# ABOUT THIS TASK
Each line below should be repeated exactly, but no picture should be carried over.

# PROVIDED DATA
=== Section Start ===

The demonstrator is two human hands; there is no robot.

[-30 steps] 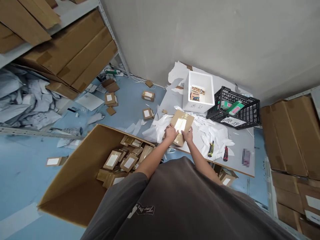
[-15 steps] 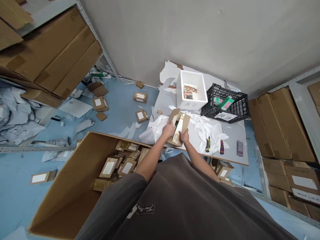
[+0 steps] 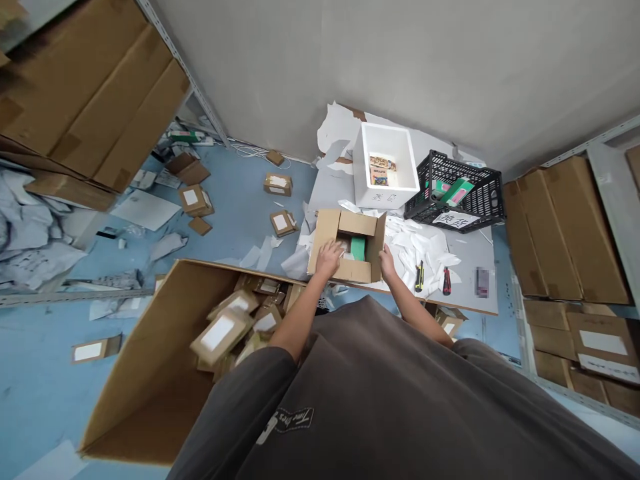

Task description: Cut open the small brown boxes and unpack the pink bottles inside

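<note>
Above the table's front edge, a brown cardboard box [image 3: 354, 270] has its flaps spread wide. A green item [image 3: 357, 248] shows inside, next to something pale partly hidden by fingers. My left hand [image 3: 329, 259] is closed at the box's left flap, its fingertips reaching the rim of the opening. On the other side my right hand [image 3: 387, 263] grips the right flap near its front corner. White paper strips [image 3: 406, 250] lie beside the box. To the right on the table rest a yellow-black utility knife [image 3: 419, 276] and a red-black one [image 3: 447, 281].
A white foam box [image 3: 384, 197] with snack packs and a black crate [image 3: 453, 193] with green boxes stand behind. A large open carton [image 3: 135, 393] with several parcels is at my left. Small boxes [image 3: 283, 223] lie on the floor; shelves flank both sides.
The cardboard box's flaps have opened outward, exposing the green item. My hands have moved apart with them. Parcels in the large carton have shifted, and one is blurred.
</note>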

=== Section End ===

# REPLY
The demonstrator is two human hands; there is no robot.

[-30 steps] 
[-15 steps] 
[+0 steps] 

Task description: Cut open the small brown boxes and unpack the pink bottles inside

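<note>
Above the table's front edge, a brown cardboard box [image 3: 354, 270] has its flaps spread wide. A green item [image 3: 357, 248] shows inside, next to something pale partly hidden by fingers. My left hand [image 3: 329, 259] is closed at the box's left flap, its fingertips reaching the rim of the opening. On the other side my right hand [image 3: 387, 263] grips the right flap near its front corner. White paper strips [image 3: 406, 250] lie beside the box. To the right on the table rest a yellow-black utility knife [image 3: 419, 276] and a red-black one [image 3: 447, 281].
A white foam box [image 3: 384, 197] with snack packs and a black crate [image 3: 453, 193] with green boxes stand behind. A large open carton [image 3: 135, 393] with several parcels is at my left. Small boxes [image 3: 283, 223] lie on the floor; shelves flank both sides.
The cardboard box's flaps have opened outward, exposing the green item. My hands have moved apart with them. Parcels in the large carton have shifted, and one is blurred.
</note>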

This output requires nothing more.